After sealing its phenomenal electoral victory, the Narendra Modi-led Bharatiya Janata Party (BJP) crossed the 300 mark and surpassed its seat tally of 282 in 2014. The BJP has maintained it’s near dominance in the northern and western regions of the country. It has won all Lok Sabha seats in of Gujarat, Rajasthan, Delhi, Uttarakhand and Himachal Pradesh. In Madhya Pradesh it has won 28 out of 29 seats.
In Maharashtra, the BJP and its ally Shiv Sena has repeated their 2014 performance, winning 41 out of 48 seats. The biggest of them is Uttar Pradesh, where the party’s tally has come down from 71 to 62 between 2014 and 2019. But in the Andhra Pradesh elections, which were all about YSRCP versus TDP, both the BJP and the Congress were decimated. In the South, the BJP could not open its account in Kerala, where Congress bagged 15 of the 20 seats, the grand old party’s only saving grace as their party chief managed to hold on to the Wayanad seat with record margin, after losing the family borough Amethi to BJP’s Smriti Irani in a see-saw battle. Up north, it was only Punjab that held its own, even against the nationalism narrative of the BJP despite being a state bordering Pakistan and having lived through the partition.
The BJP rode on a massive saffron surge sweeping through most parts of India. The BJP-led NDA government became the only non-Congress government to return to power in the Indian political history. After Jawaharlal Nehru and Indira Gandhi, Narendra Modi also became the third prime minister of India who retained power for a second term with full majority in Lok Sabha.
But while BJP performed pretty well, there were states where the saffron party managed to win only 2 seats or even drew a blank. In Andhra Pradesh, as per Election Commission of India (ECI) data, the party has drawn a blank in the 25 Lok Sabha and 175 Assembly constituencies. The party’s vote share of 0.90% (2,17,814 votes) is lower than the 1.50% (3,65,726) polled by the None-Of-The-Above (NOTA).
The hopes of the BJP-led NDA to ride piggyback on the Sabarimala women entry issue came a cropper in Kerala, with the front failing to open its account once again in the state. Kerala held on to its record of never having sent a BJP MP to the Lok Sabha. The BJP might not have succeeded in breaking a long-standing “political curse” of not winning a Parliament seat from Kerala but significantly enough, the party crossed the three-lakh threshold in Thiruvananthapuram and notched up over close to 3 lakh votes in two other constituencies, not to mention the incremental increases it made in several others.
In Tamil Nadu, the DMK made a comeback with 23 of the 38 seats in contention, as voting was cancelled for the Vellore seat. Congress won 8, while the AIADMK managed only one. While the BJP could not open its account in the state, the others got 6. In Tamil Nadu it was a mix of Dravidian politics, anti-Modi sentiment and skilful coalition management by DMK chief M.K. Stalin that prevented the BJP from retaining even the one it had last time.

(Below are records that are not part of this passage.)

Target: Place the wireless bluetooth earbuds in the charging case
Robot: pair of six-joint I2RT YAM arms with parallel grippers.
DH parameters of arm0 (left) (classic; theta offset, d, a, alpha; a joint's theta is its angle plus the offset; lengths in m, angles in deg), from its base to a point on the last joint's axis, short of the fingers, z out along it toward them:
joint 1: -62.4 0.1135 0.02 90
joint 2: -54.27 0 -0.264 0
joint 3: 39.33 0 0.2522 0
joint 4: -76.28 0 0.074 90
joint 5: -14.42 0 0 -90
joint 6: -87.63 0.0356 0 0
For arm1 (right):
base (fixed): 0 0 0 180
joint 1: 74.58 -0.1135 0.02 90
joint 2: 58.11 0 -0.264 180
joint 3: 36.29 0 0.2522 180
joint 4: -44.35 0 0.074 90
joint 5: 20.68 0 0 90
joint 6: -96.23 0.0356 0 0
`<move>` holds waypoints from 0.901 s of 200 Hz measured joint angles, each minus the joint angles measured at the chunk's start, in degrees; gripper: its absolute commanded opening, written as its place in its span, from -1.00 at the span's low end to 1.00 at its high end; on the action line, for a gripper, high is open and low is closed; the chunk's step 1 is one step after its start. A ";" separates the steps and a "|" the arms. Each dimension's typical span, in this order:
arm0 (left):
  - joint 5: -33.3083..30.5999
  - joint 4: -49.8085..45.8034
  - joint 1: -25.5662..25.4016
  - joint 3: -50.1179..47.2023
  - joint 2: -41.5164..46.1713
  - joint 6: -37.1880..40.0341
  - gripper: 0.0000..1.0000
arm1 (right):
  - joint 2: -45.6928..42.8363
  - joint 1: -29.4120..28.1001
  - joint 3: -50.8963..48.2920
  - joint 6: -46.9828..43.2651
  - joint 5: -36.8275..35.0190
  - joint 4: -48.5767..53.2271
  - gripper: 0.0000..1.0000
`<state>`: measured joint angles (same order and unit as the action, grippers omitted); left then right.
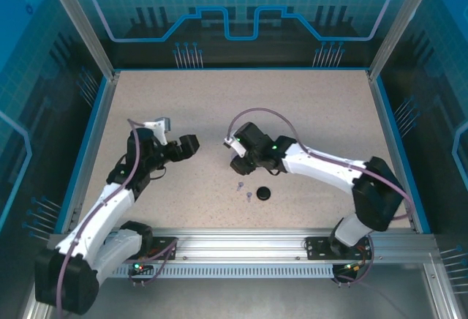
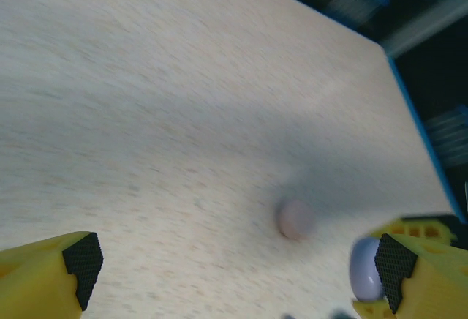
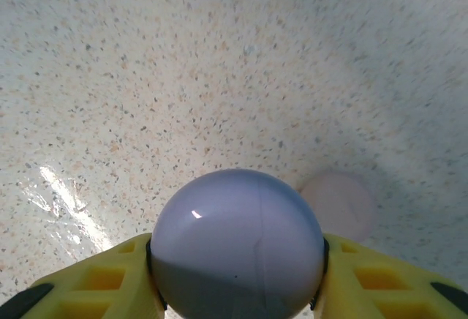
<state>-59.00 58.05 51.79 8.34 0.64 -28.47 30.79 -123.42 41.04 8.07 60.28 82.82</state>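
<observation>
Earbuds [image 1: 239,186], two lilac, lie on the table [image 1: 183,99] just toward the bases from my right gripper [image 1: 237,162], which is clamped round the lilac case [image 3: 238,246]; my left gripper [image 1: 189,145] gapes empty, farther off.

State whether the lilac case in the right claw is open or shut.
Shut: lilac case is one whole dome, thin seam only, inside right claw.

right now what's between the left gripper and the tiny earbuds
Top view: only bare table between the left gripper and the earbuds.
</observation>
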 measured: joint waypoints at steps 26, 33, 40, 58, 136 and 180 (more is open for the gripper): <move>12.20 4.20 0.00 2.51 -5.49 -2.36 0.90 | -6.60 0.15 -4.46 -4.11 0.52 -3.61 -0.16; 15.26 5.62 0.00 2.91 -6.71 -3.06 0.87 | -8.59 0.15 -5.79 -5.27 0.90 -4.61 -0.16; 18.53 7.32 -0.04 3.21 -8.07 -4.13 0.87 | -10.47 0.15 -6.97 -6.34 1.16 -5.38 -0.15; 25.00 10.93 -0.74 3.54 -10.80 -6.34 0.87 | -14.21 0.15 -8.13 -8.68 1.86 -5.97 -0.16; 34.58 17.90 -11.34 6.43 -17.92 -9.79 0.73 | -17.68 0.15 -8.13 -12.90 3.34 -6.16 -0.16; 34.75 19.15 -13.75 8.07 -21.24 -10.51 0.36 | -17.97 0.15 -8.13 -12.87 3.69 -6.36 -0.16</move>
<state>-24.25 77.19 38.04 16.40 -20.60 -38.99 12.82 -123.26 32.91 -4.80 63.97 76.46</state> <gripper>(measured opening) 0.726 0.446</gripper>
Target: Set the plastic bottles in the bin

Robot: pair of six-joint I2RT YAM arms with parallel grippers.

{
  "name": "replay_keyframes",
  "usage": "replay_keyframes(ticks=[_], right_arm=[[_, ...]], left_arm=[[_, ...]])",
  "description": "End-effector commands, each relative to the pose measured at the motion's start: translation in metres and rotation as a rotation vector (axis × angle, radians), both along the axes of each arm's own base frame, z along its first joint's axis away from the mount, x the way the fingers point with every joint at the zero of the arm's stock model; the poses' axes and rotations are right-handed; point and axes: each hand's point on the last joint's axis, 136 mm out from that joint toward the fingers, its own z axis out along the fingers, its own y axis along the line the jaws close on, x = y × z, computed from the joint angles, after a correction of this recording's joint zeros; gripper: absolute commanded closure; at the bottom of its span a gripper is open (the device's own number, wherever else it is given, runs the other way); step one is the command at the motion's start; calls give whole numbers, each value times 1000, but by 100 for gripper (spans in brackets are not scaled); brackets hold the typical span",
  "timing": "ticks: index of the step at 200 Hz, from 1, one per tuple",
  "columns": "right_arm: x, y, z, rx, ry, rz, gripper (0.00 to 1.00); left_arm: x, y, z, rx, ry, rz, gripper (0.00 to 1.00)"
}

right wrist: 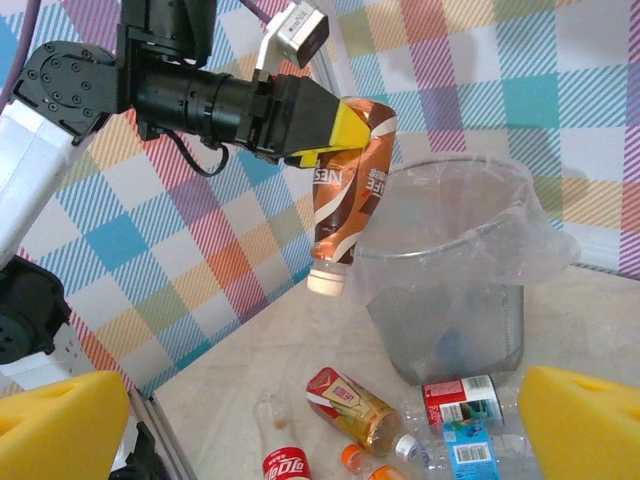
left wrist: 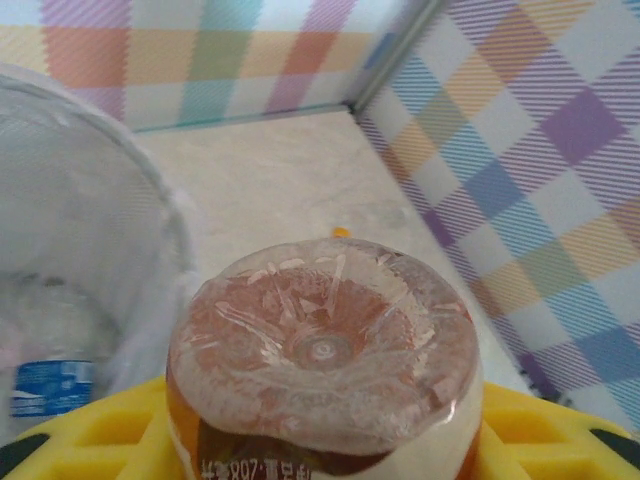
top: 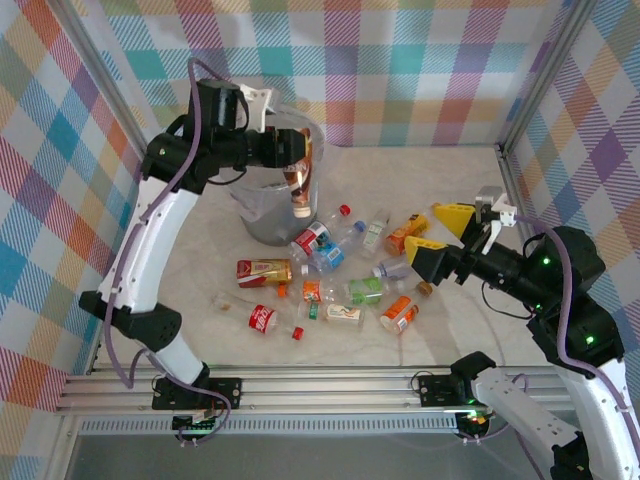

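My left gripper (top: 298, 160) is shut on a brown-labelled plastic bottle (top: 300, 182), which hangs cap down at the rim of the bin (top: 262, 222). In the left wrist view the bottle's clear base (left wrist: 325, 335) sits between my yellow fingers (left wrist: 90, 440), with the bin wall (left wrist: 100, 230) to the left. From the right wrist view the same bottle (right wrist: 345, 190) hangs by the bin's near rim (right wrist: 440, 265). Several plastic bottles (top: 330, 280) lie on the table. My right gripper (top: 440, 235) stands open and empty to their right.
A blue-labelled bottle (left wrist: 50, 385) lies inside the bin. A red-and-gold bottle (right wrist: 360, 405) and a cola bottle (right wrist: 280, 465) lie nearest the left wall. Plaid walls close in the table on three sides; a metal rail (top: 320, 385) runs along the front.
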Motion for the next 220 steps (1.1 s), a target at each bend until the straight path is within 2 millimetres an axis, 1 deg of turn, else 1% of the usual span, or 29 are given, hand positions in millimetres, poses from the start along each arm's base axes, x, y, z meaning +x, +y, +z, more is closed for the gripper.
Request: replay_keyframes(ticks=[1,38,65,82,95,114,149,183,197,220], right_arm=[[-1,0,9,1,-52,-1,0],[-1,4,2,-1,-23,20,0],[1,5,-6,-18,4,22,0],[1,5,-10,-22,20,23,0],[2,6,-14,-24,33,26,0],[2,6,-15,-24,41,25,0],[-1,5,-16,-29,51,28,0],[-4,4,-19,-32,60,31,0],[-4,4,-22,-37,71,32,0],[-6,5,-27,-48,86,43,0]], left_arm=[[13,23,-10,96,4,50,50],[46,39,-5,161,-69,135,50],[61,45,7,161,-116,179,50],[71,48,10,143,-131,203,49],[78,51,11,154,-150,233,49],[90,57,7,197,-174,266,49],[114,65,-13,312,-196,306,49],[135,65,-36,383,-191,309,49],[142,63,-49,411,-174,297,49],[153,63,-80,479,-128,276,49]])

It was not just blanks. BJP performed poorly in Punjab as well. Major upsets in the poll outcome were Union minister and BJP nominee Hardeep Singh Puri, Punjab Congress chief Sunil Jakhar and SAD candidate Prem Singh Chandumajra. Akali Dal managed to win only two seats against four it pocketed in last general election. BJP won Hoshiarpur and Gurdaspur but failed again to break the “jinx” of not winning Amritsar. SAD chief Sukhbir Singh Badal, Bollywood actor Sunny Deol, Union minister Harsimrat Kaur Badal, former Union ministers Manish Tewari and Preneet Kaur, and Ravneet Singh Bittu were among the prominent leaders who won in Punjab.
The Bharatiya Jana Sangh, the earlier avatar of the Bharatiya Janata Party, that was founded in 1951, emerged as a spokesperson for the Hindus and made the Hindi heartland its base. For a newbie, it achieved creditable success in state and Lok Sabha polls between 1952 and 1967. Its slogan was “one country, one nation, one culture and the rule of law”. It appeared to be a popular slogan and it showed in the party membership which rose to nearly 20 lakh by the end of the 1960s.
The BJP and, before that, the BJS were evidently long-term players. That explains why the party has expanded, over time, from the Hindi heartland to the Northeast where it had never been in power before this, and now to Odisha and West Bengal. The next project, very clearly, is the conquest of southern India, where it has only had a government in Karnataka and had NDA partners from Tamil Nadu.